PROVIDED DATA:
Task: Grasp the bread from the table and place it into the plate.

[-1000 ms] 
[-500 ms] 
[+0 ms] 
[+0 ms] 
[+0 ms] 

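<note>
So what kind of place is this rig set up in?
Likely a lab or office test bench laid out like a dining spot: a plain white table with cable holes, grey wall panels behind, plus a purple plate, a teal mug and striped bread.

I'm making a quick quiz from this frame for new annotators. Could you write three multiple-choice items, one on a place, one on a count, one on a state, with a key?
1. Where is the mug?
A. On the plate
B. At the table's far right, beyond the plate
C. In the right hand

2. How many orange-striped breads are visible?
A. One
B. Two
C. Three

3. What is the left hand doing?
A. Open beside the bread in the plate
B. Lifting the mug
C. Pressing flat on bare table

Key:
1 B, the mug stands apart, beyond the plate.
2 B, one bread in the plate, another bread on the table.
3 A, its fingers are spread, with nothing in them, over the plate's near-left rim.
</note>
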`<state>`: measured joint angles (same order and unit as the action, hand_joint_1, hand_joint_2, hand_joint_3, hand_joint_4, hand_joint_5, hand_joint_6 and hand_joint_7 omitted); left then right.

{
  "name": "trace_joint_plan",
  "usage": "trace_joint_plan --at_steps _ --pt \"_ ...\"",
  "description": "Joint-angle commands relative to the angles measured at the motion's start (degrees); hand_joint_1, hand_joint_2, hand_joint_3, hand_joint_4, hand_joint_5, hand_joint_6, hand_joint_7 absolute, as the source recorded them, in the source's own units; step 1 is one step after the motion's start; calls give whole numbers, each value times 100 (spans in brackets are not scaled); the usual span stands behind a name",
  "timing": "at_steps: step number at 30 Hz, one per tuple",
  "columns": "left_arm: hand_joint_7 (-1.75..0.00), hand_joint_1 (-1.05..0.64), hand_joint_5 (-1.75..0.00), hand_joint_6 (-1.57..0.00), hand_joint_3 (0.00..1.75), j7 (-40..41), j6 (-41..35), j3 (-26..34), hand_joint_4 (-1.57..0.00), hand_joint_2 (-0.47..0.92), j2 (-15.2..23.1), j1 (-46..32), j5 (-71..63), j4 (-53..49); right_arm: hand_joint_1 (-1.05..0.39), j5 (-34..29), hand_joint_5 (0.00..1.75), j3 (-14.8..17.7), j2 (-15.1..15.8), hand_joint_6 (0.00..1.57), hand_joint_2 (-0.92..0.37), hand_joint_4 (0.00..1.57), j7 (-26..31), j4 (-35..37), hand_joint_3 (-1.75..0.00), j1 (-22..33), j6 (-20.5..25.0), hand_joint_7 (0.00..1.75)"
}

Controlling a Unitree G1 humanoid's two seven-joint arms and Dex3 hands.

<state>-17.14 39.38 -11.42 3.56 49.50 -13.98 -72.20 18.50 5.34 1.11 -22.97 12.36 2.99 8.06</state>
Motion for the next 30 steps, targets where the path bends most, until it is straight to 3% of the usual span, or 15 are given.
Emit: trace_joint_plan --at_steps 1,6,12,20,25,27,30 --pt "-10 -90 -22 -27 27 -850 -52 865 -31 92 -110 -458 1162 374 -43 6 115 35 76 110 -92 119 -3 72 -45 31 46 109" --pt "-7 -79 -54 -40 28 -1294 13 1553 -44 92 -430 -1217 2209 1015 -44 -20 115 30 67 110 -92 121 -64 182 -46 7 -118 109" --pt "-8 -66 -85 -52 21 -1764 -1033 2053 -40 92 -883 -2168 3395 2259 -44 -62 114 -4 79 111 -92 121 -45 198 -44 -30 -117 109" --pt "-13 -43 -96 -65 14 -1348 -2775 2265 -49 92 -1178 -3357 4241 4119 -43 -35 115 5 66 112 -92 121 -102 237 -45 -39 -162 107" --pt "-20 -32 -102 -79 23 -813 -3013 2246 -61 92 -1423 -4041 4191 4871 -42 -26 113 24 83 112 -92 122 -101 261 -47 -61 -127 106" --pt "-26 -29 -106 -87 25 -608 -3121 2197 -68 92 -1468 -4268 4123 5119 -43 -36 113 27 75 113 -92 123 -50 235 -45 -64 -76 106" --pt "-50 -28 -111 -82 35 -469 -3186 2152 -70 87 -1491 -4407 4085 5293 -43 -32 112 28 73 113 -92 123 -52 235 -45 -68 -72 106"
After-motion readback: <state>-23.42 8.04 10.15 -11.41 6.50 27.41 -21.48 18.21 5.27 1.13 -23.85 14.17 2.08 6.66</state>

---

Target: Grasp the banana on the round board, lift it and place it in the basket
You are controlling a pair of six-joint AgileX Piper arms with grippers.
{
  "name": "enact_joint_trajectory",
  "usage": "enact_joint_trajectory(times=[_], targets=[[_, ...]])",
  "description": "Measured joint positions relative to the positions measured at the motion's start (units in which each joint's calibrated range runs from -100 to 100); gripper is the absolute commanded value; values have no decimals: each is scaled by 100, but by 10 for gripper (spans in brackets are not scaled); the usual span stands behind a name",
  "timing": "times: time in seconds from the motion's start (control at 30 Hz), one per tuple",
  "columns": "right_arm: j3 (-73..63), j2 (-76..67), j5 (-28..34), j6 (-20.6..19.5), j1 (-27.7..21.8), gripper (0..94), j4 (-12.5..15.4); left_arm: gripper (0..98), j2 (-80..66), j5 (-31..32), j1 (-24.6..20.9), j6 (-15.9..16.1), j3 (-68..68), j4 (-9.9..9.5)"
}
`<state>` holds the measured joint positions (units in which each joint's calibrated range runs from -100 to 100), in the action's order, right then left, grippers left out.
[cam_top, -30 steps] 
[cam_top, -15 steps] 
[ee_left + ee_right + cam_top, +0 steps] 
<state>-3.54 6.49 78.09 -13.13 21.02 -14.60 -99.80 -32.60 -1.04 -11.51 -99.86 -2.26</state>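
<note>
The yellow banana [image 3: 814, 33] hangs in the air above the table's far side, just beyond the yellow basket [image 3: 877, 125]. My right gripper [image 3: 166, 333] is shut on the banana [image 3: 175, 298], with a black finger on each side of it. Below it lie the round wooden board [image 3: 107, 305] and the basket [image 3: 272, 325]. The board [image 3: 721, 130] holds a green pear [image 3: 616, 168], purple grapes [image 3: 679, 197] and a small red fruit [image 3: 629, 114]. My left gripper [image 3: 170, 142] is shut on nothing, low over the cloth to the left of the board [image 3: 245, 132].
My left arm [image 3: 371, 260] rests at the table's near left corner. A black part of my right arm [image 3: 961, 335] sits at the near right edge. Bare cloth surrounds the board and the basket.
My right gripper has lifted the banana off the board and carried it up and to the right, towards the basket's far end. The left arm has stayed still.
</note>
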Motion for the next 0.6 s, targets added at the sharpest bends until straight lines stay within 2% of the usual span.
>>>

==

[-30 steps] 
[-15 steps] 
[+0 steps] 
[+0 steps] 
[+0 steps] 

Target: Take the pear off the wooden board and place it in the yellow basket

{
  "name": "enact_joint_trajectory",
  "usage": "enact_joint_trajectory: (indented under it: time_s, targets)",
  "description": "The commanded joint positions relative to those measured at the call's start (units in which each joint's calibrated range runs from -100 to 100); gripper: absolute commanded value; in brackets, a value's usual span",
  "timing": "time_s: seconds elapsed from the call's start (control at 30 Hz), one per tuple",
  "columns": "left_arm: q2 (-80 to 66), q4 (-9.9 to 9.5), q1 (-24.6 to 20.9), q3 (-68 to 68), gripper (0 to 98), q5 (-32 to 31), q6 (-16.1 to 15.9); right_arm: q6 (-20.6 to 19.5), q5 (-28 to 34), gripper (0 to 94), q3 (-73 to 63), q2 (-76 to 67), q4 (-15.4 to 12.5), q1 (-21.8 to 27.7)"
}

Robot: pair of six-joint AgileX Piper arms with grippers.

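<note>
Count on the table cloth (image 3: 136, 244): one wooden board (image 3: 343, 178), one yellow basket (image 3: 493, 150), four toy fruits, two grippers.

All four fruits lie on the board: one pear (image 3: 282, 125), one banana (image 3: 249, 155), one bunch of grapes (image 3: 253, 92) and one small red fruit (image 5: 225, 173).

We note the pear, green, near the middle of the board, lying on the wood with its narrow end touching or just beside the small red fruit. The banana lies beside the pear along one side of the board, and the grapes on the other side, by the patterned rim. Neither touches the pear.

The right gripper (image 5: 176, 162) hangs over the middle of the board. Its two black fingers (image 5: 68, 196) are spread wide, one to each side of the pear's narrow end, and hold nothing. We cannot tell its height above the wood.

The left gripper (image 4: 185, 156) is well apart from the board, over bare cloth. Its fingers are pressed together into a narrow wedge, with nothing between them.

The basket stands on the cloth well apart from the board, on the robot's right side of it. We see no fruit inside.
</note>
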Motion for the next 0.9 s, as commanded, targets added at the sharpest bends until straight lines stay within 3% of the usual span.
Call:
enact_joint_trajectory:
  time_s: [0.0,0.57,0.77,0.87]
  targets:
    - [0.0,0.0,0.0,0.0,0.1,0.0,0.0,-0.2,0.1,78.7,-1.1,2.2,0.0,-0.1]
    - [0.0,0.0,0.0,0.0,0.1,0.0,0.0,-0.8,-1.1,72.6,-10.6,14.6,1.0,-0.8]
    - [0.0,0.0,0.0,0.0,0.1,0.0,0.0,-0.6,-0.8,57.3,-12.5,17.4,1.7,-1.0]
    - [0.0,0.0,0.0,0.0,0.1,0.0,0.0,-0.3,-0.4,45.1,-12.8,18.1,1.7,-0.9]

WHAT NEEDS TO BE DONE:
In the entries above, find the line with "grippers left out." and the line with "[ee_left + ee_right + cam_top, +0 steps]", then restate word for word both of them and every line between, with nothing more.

RESULT OF THIS TASK:
`<state>` holds the measured joint positions (units in which each joint's calibrated range runs from -100 to 100), in the action's order, right then left, grippers left out.
[cam_top, -30 steps] 
[cam_top, -15 steps] 
[ee_left + ee_right + cam_top, +0 steps] 

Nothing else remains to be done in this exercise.